NFR1. There SHALL NOT be a significant performance degradation on the
      binlog applier. (No more than 3%)
- Three new performance schema stages are implemented:
  - "Applying batch of row changes (write)"
  - "Applying batch of row changes (update)"
  - "Applying batch of row changes (delete)"
    - These stages are set while the applier thread applies the rows.

  As such the regular performance schema stages operations apply.

- The following commands will report more accurate information than
  that that is exposed today (see requirements section):
 - SHOW PROCESSLIST
 - SELECT command, db, Info FROM INFORMATION_SCHEMA.PROCESSLIST
 - SELECT PROCESSLIST_DB, PROCESSLIST_STATE, PROCESSLIST_INFO 
   FROM PERFORMANCE_SCHEMA.THREADS

- The following command will report accurate information when instrumentation
  for the three stages mentioned above is enabled:
  - SELECT WORK_ESTIMATED, WORK_COMPLETED
    FROM performance_schema.events_stages_current 
    WHERE EVENT_NAME LIKE 'stage/sql/Applying%'
Stage Instrumentation
---------------------

  - Progress for each stage is to be accounted for in the member
    function Rows_log_event::do_post_row_operations .

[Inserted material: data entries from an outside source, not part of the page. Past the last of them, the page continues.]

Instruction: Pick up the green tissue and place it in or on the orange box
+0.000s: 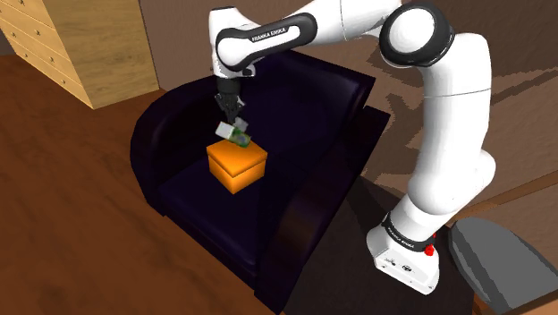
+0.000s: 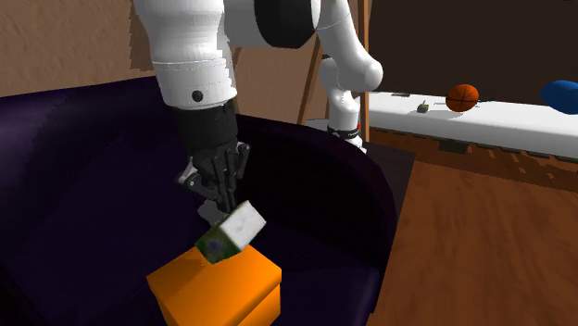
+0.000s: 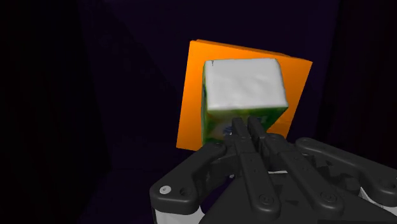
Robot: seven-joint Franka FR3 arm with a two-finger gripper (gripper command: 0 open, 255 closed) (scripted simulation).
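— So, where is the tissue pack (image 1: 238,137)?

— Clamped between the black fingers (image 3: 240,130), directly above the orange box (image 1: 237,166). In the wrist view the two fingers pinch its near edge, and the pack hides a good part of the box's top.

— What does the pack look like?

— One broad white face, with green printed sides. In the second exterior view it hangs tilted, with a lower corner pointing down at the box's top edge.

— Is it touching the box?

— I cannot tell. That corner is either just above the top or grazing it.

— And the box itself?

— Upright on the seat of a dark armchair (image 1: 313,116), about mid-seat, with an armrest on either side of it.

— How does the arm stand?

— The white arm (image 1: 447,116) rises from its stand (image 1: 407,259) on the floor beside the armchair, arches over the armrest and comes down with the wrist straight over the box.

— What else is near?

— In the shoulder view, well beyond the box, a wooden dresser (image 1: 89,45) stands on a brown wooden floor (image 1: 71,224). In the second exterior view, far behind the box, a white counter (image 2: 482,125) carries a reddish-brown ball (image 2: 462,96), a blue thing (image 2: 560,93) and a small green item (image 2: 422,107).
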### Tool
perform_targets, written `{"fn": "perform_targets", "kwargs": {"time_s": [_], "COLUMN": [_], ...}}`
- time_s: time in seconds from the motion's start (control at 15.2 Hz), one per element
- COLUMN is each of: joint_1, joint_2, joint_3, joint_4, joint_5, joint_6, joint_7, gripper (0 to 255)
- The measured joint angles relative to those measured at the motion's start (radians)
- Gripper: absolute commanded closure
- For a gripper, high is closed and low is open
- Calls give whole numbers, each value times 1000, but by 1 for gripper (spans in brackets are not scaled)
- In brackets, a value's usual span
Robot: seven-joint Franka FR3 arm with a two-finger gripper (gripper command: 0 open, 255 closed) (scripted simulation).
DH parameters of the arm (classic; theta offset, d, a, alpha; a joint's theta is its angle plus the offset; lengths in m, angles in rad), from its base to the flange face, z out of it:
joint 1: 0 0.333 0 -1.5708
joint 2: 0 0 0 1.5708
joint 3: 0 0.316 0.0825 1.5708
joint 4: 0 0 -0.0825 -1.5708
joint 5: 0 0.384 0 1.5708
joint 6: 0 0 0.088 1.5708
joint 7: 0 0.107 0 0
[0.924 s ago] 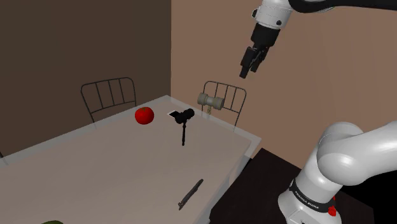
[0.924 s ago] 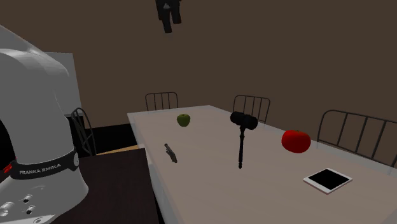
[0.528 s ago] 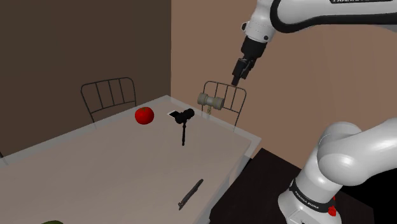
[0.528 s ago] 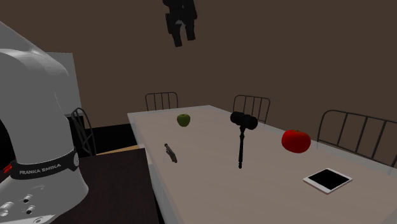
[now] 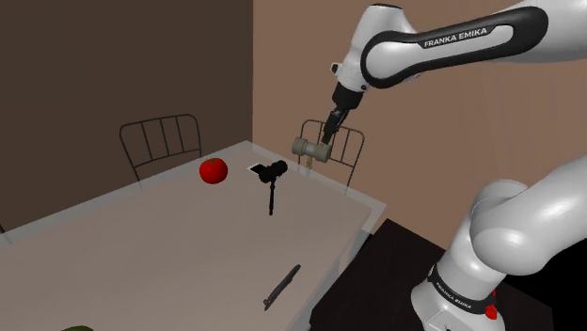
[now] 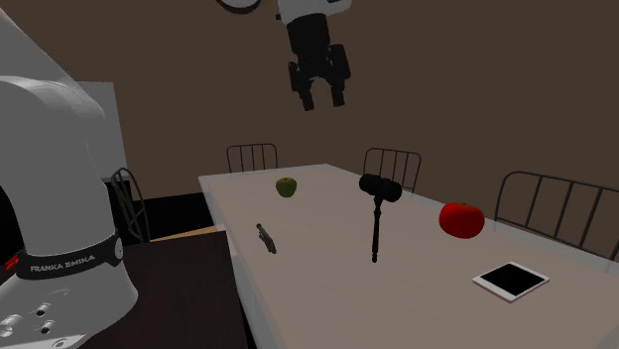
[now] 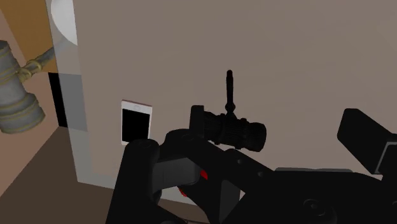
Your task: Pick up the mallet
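Since the earlier frame the arm is being swung down, and the gripper (image 6: 319, 97) is being brought lower and toward the shoulder view's left, above the table's (image 5: 169, 244) far end. Its fingers are being kept well apart, with nothing between them.

The black mallet (image 6: 380, 187) is being left flat on the pale, smooth tabletop, below the gripper and well apart from it. Its matte head is being shown as a stubby cylinder, with a thin straight handle running away from it. A flat white-framed tablet (image 6: 511, 281) is lying near the head, close to the table's edge. A glossy red fruit (image 5: 214, 170) is sitting well apart, as are a green fruit (image 6: 287, 186) and a slim dark tool (image 6: 266, 238).

Bare tabletop is being left open on all sides of the handle. A grey mallet (image 5: 311, 149) with a barrel-shaped head is being seen past the table's edge, by a wire-backed chair (image 5: 344, 141); what it rests on cannot be told.
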Motion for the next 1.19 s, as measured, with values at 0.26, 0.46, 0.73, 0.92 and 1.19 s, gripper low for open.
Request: {"fn": "perform_targets", "kwargs": {"time_s": [0.26,0.46,0.73,0.92,1.19], "joint_1": [23,42,68,82,81], "joint_2": [140,254,396,528,658], "joint_3": [-37,-67,-94,-103,-90], "joint_4": [17,44,86,157,230], "joint_5": [13,36,91,155,230], "joint_6": [142,241,354,421,483], "joint_7": [-95,-178,-297,-401,-511], "gripper": [0,0,0,0,0]}}
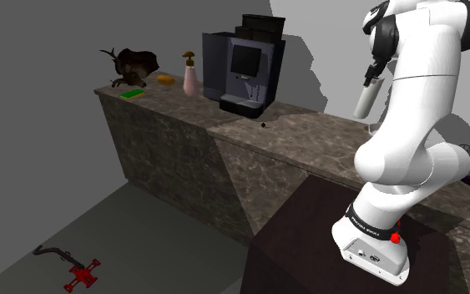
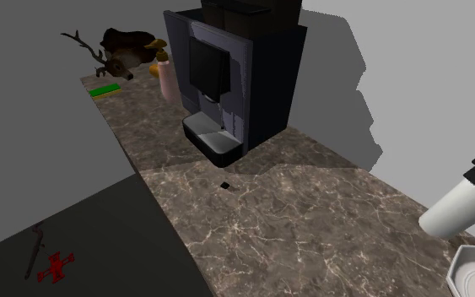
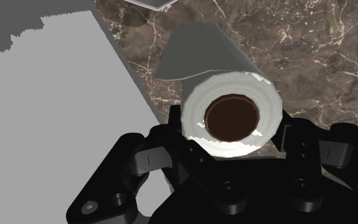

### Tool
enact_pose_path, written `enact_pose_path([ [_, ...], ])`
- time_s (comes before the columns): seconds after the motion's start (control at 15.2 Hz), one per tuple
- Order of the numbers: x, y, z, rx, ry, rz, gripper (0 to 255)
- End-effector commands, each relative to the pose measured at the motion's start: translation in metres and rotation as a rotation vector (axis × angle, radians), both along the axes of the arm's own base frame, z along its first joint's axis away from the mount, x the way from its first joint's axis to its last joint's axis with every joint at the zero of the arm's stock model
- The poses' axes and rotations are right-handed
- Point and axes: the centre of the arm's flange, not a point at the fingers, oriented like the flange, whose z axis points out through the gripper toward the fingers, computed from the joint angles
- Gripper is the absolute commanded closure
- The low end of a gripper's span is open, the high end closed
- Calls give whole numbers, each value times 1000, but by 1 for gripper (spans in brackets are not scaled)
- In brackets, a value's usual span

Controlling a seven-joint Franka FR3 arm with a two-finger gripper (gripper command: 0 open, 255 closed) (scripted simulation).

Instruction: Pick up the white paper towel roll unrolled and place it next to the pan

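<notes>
Spanning both exterior views, the veined brown stone counter (image 1: 308, 142) lies under the lifted white paper towel roll (image 3: 231, 95), a soft ridged cylinder with a brown core, its long axis pointing away from the hand toward the counter. The black gripper (image 3: 231, 127) pinches its near end. A pale round-rimmed vessel (image 2: 456, 272), likely the pan, sits close below.

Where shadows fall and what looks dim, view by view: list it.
Shoulder view: the coffee machine throws a jagged shadow on the grey wall behind it, and the floor is dim. Second exterior view: the same shadow has stair-stepped edges on the wall. Wrist view: the paper towel roll is bright at its end and shaded along its side.
</notes>
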Motion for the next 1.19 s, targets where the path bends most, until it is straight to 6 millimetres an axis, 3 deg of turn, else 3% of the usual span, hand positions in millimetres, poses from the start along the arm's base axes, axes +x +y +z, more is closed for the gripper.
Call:
enact_pose_path([
  [0.0,0,0,-11,0,0,0,255],
  [0.79,0,0,-74,0,0,0,255],
  [1.12,0,0,-76,0,0,0,255],
])
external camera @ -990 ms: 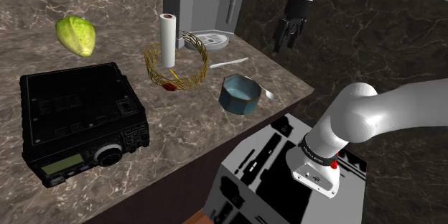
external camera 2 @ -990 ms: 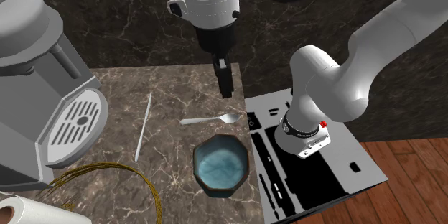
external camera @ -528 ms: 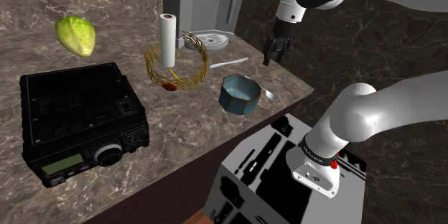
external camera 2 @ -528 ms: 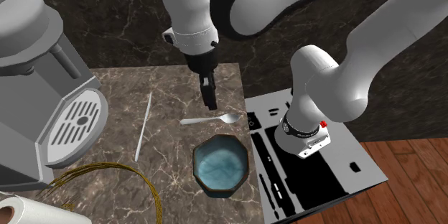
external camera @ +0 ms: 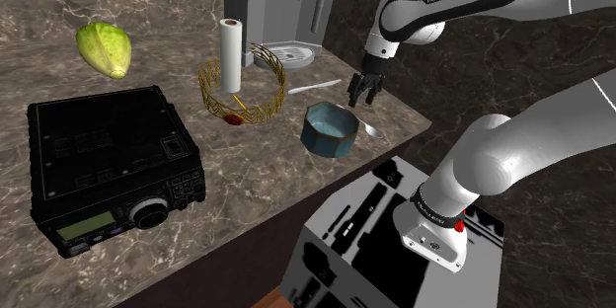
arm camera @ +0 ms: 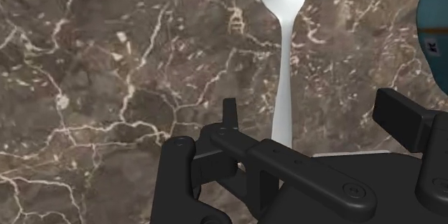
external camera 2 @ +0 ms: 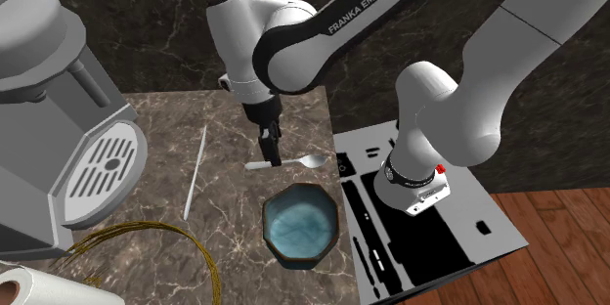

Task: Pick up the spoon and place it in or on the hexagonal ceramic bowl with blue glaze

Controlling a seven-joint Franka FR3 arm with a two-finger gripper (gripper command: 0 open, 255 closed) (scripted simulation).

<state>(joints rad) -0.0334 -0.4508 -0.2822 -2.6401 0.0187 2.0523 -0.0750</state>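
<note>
A white spoon [external camera 2: 288, 164] lies flat on the marble counter, just beyond the blue hexagonal bowl [external camera 2: 300, 223], its bowl end toward the stand. In the shoulder view the spoon [external camera: 368, 129] shows to the right of the blue bowl [external camera: 329, 128]. My black gripper [external camera 2: 271, 151] hangs low over the spoon's handle, fingers pointing down. In the shoulder view the gripper [external camera: 361, 97] sits just above the counter behind the bowl. The wrist view has the gripper [arm camera: 314, 118] open, with the spoon [arm camera: 285, 50] running between the fingers, untouched. The bowl's edge [arm camera: 439, 36] lies beside it.
A grey coffee machine [external camera: 281, 0] stands at the back. A gold wire basket [external camera: 274, 99] holds a white roll [external camera: 230, 54]. A thin white stick [external camera 2: 194, 171] lies near the spoon. A black radio [external camera: 109, 168] and a green vegetable [external camera: 104, 47] sit further off. The counter edge borders the stand [external camera: 375, 237].
The arm has swung down and toward the counter. The gripper dropped from well above the counter's edge to just over the spoon's handle. Spoon and bowl have not moved.
</note>
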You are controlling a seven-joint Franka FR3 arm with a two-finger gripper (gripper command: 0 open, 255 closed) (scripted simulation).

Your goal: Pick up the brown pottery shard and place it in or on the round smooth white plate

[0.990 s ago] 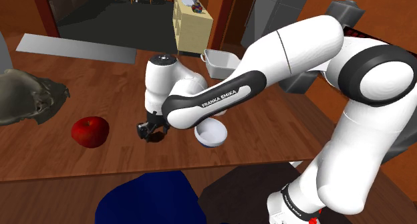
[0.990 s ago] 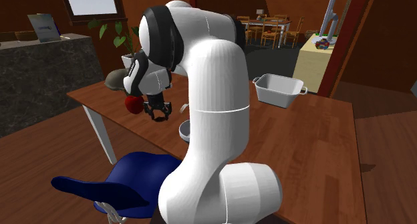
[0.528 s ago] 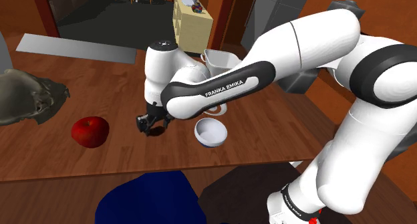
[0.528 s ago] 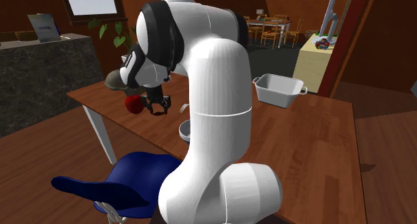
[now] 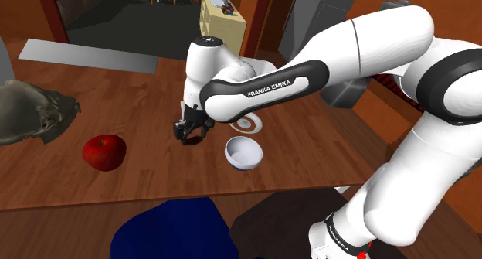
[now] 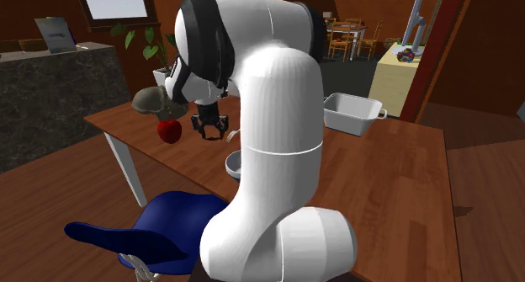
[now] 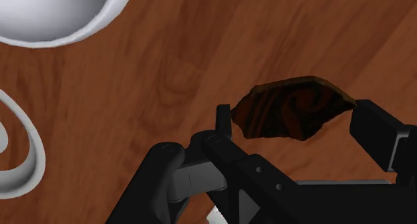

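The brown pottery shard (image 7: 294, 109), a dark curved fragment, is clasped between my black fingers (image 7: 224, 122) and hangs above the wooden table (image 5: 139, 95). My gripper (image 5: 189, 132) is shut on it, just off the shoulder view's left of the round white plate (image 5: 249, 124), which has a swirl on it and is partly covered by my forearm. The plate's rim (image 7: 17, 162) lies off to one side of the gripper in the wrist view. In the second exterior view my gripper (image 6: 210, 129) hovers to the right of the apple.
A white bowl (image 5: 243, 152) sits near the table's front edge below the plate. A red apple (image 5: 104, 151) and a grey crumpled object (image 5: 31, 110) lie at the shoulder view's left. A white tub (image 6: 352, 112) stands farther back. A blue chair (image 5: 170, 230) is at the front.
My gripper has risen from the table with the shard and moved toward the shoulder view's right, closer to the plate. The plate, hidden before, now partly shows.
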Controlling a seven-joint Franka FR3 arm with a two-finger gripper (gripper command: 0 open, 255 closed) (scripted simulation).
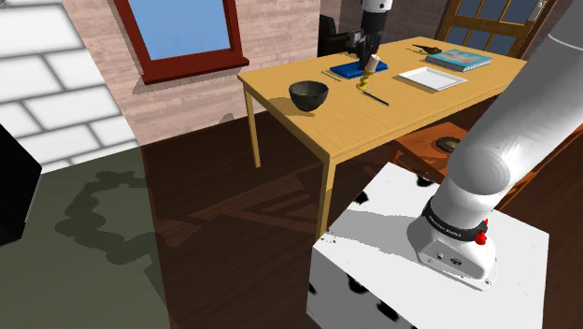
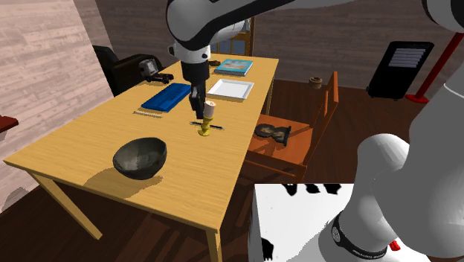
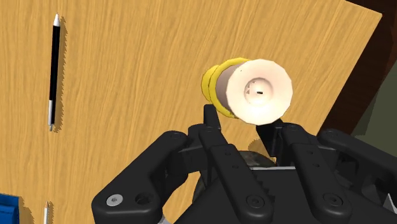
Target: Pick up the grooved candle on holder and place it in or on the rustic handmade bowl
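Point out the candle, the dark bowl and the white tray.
candle (image 2: 210, 110): second exterior view, cream body.
dark bowl (image 2: 140, 167): second exterior view, outer wall.
white tray (image 2: 231, 88): second exterior view, bare middle.

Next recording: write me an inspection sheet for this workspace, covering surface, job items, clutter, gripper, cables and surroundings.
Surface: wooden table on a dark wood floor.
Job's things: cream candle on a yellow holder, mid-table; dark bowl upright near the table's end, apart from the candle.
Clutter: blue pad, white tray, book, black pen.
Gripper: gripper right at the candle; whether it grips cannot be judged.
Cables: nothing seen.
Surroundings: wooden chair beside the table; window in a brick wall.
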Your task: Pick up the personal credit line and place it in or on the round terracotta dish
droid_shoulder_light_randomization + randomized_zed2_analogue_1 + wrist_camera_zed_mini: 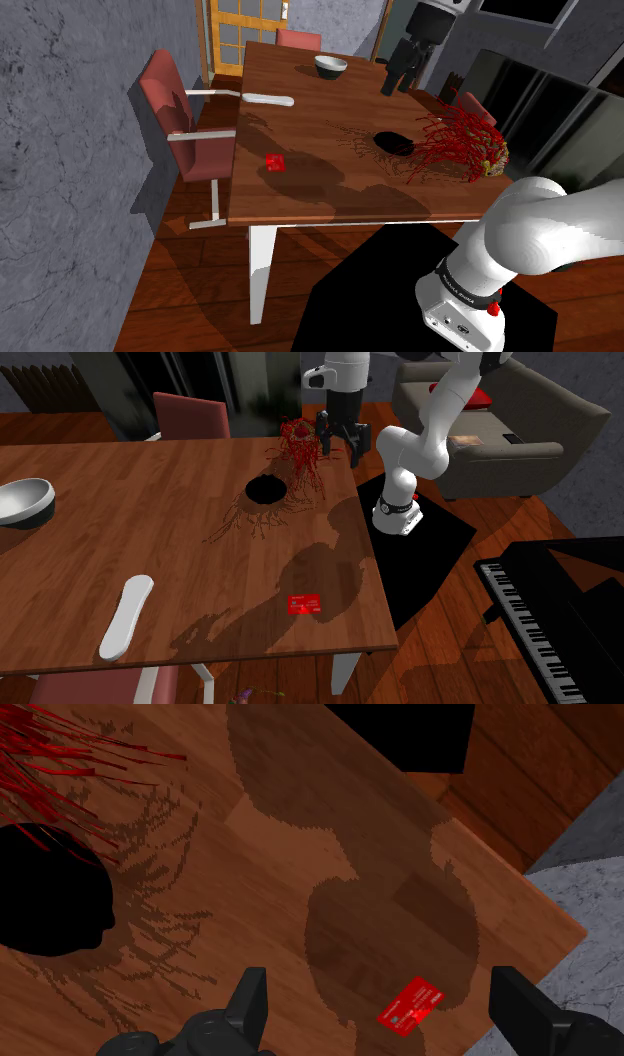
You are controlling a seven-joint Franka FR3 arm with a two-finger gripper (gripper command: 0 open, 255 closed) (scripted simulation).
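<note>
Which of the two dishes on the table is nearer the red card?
The black round dish beside the red twiggy plant; the pale bowl sits much farther from the red card.

I cannot read any words or numbers here. The little red card on the brown table has some pale marks on its face, but they are too small for me to make out. There is also a dark band round my white arm with tiny pale marks on it, and I cannot read those either.
</note>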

  - Estimation of work to do is done after processing the first row
    change. This is needed since estimation is performed based on
    pointers to the data in the buffer: m_rows_end, m_rows_buf and
    m_curr_row . Therefore, we know the size of the buffer and the
    approximate size of each row change after we process the first row
    and set the m_curr_row correctly.

  - Context lifecycle is set as part of the Rows_log_event.